Among them were The Scotia, a ferry more accustomed to taking passengers from Holyhead to Anglesey, and the Glen Gower, which until the war had idled its way around the Bristol Channel, making pleasure excursions for the tourists of south Wales and north Devon.
As a large, ocean-going ferry, The Scotia was requisitioned by the Royal Navy, and gained the prefix HMS Scotia.
She rescued thousands of troops from the make-shift jetty in Dunkirk, surviving unscathed after being struck by German shells and torpedoes.
Sitting target
However her luck eventually ran out when she was sunk on 1 June 1940. She and her crew are remembered in a special free exhibition at Holyhead Maritime Museum over half-term week.
"On her third run out of Dunkirk, and full of French, British, and Belgian troops, she was attacked by 12 enemy aircraft.
"A bomb from a dive bomber fell down the funnel blowing out the keel, and she was sunk with great loss of life."
John Cave, curator of Holyhead Maritime Museum, said: "Our Holyhead at War exhibition has displays and exhibits from the Scotia as well as for the other Holyhead ferries which served during the world wars of the last century.
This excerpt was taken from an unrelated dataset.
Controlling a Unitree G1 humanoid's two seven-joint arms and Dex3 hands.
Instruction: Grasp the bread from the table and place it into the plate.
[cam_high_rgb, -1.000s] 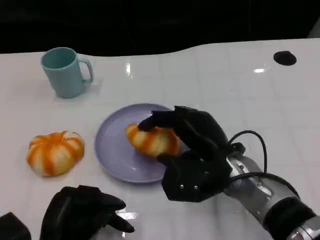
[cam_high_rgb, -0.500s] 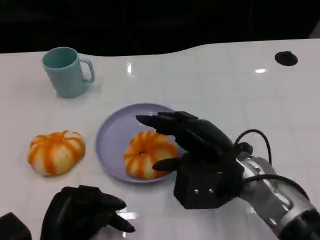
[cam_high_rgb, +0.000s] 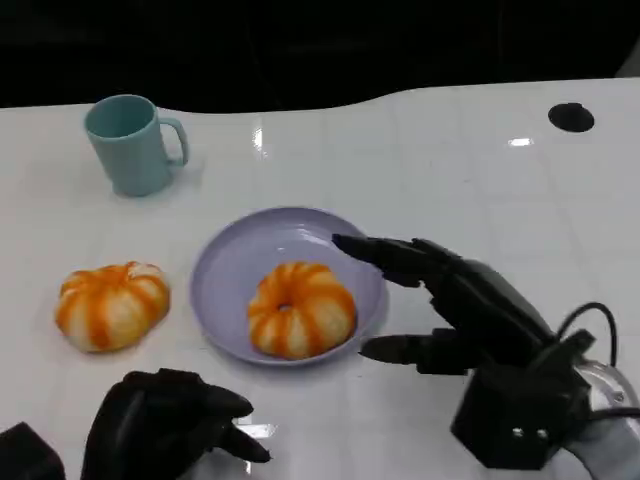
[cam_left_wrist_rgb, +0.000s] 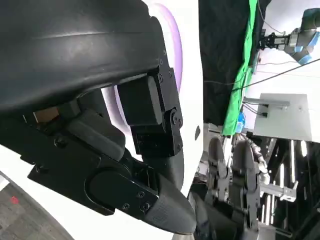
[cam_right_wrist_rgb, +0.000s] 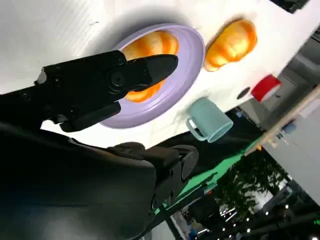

"The additional temporary exhibition shows images from the evacuation of Dunkirk and the later stationing of the Dutch navy in Holyhead."
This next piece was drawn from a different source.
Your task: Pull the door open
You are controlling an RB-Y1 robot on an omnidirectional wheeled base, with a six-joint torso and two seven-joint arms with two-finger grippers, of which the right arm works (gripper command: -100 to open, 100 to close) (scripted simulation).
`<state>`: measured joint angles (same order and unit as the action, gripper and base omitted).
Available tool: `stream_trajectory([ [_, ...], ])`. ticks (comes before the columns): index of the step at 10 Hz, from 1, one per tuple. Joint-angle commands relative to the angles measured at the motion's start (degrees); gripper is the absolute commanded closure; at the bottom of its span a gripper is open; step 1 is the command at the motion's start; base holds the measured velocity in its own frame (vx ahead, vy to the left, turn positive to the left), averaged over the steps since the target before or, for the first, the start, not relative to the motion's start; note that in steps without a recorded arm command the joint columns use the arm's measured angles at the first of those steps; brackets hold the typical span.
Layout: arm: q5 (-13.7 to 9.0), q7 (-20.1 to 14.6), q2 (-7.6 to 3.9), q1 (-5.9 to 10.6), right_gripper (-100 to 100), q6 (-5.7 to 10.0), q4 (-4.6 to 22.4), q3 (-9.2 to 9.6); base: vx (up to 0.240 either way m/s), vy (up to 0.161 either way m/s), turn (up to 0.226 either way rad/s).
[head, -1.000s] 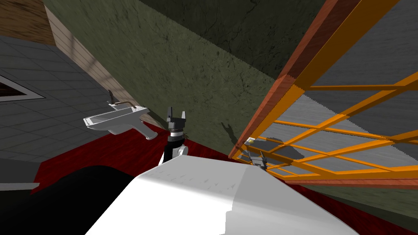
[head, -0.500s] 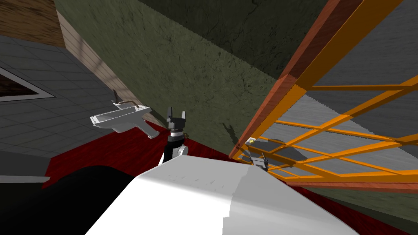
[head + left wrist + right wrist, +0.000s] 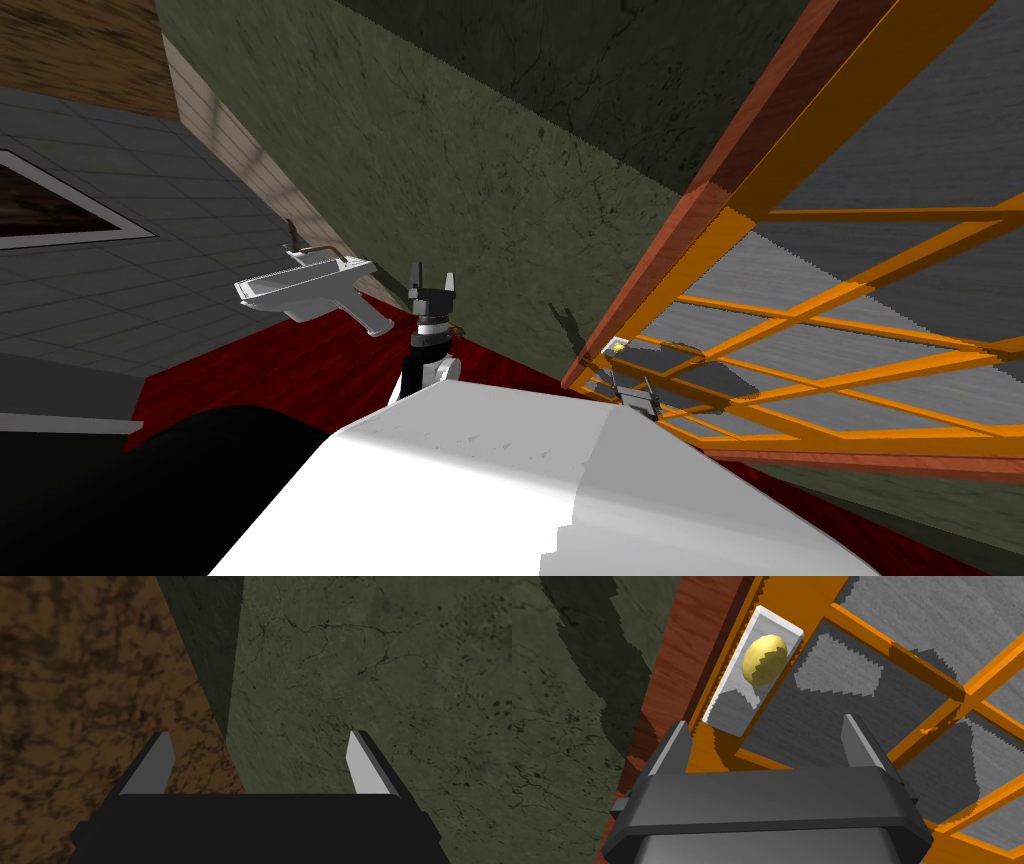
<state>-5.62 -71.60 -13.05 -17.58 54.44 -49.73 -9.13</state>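
My right gripper [image 3: 767, 726] waits near the yellow knob [image 3: 764, 659] of the orange door [image 3: 922, 668], jaws apart, not touching it. My left gripper [image 3: 258, 735] is held up, jaws apart too.

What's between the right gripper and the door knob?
Nothing: in the right wrist view, a bare gap separates the right gripper, jaws open, from the yellow knob.

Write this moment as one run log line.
right gripper: open, short of yellow knob | left gripper: open, empty | door: not gripped
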Motion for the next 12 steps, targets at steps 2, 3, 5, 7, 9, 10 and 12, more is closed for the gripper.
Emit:
stream_trajectory([
  [2, -0.49, -4.14, 0.13, -0.4, -100, -0.15, -0.33, -0.02, -0.016, 0.001, 0.025],
  [3, -0.78, -5.67, 0.2, -0.71, -100, -0.29, -0.68, -0.03, -0.02, 0.0, 0.056],
  [5, -1.07, -8.64, 0.28, -1.03, -100, -0.42, -1.02, -0.04, -0.016, -0.003, 0.024],
  [7, -1.36, -11.25, 0.35, -1.35, -100, -0.55, -1.35, -0.05, -0.011, 0.0, 0.022],
  [9, -1.59, -13.4, 0.41, -1.6, -100, -0.66, -1.63, -0.06, -0.014, 0.0, 0.033],
  [10, -1.82, -15.54, 0.47, -1.85, -100, -0.77, -1.9, -0.07, -0.013, 0.0, 0.019],
  [12, -2.05, -17.68, 0.53, -2.11, -100, -0.88, -2.17, -0.08, -0.014, -0.001, 0.029],
])
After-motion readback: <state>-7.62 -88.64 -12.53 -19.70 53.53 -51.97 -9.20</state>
The paddle steamer Glen Gower fared better, despite her painfully slow progress and lack of manoeuvrability making her somewhat of a sitting target for Luftwaffe bombers.
'Abandoned'
She wasn't able to reach Dunkirk until the latter, and most dangerous stage of the operation in the first days of June, when boats were unable to use the jetty and had to come into the beach under intense German artillery fire.
Mike Mason, from Trellech, in Monmouthshire, a marine history enthusiast, said: "Despite having had her hull penetrated by an enemy shell, the Glen Gower managed to make it back to Harwich, having rescued hundreds of servicemen from the beaches at Dunkirk.
"She returned after the war to operate excursions on the Bristol Channel until 1959 and was scrapped in 1960.
"Three other P&A Campbell paddle steamers which had operated in the Bristol Channel, the Devonia, Brighton Queen and Brighton Belle, were not so lucky as they were all sunk at the time.
"The Devonia, in particular, was left stranded and abandoned on the beach at Dunkirk."
But the extraordinary evacuation was only made possible by the heroic efforts of the troops in northern France, who frustrated the German advance for long enough to allow their comrades to escape.
When the battle reached the town of Dunkirk, the fighting was often conducted hand-to-hand, defending each street in an attempt to buy another few vital hours or minutes.
Captain Bill Steer, whose family live in Williamstown, Rhondda Cynon Taf, was among the last to leave, and was mentioned in dispatches for his bravery.
His son-in-law, Kenneth Martin, said that he thought he'd left it too late to evacuate, and that he'd either die fighting or be taken prisoner.
"Bill was commanding a gun installation with the Royal Horse Artillery on the outskirts of Dunkirk. It was vital for them to keep firing to try and put off, for as long as possible, the German guns coming in range of the beach and massacring thousands of allied troops."
'Rowing'
"After nearly everyone else had left, Bill was given the order to spike the guns in order to stop the Germans using them, then make a run for it.
"Unfortunately his fellow officer ran off with their only motorbike, leaving Bill stranded, so he had to make a dash on foot for the beach, while the Germans poured into the town."
"He and a handful of others were pretty much the last people to make it off the beach alive, rowing away in a metal lifeboat!
"They were rescued by a Royal Navy destroyer half-way across the channel, and Bill wanted to go back to Dunkirk for more!"
"He'd never really talk about it while he was alive, I learnt all this from the men he led there.
"He never flinched at what he had to do, even though he'd seemingly given up realistic hope of getting out alive."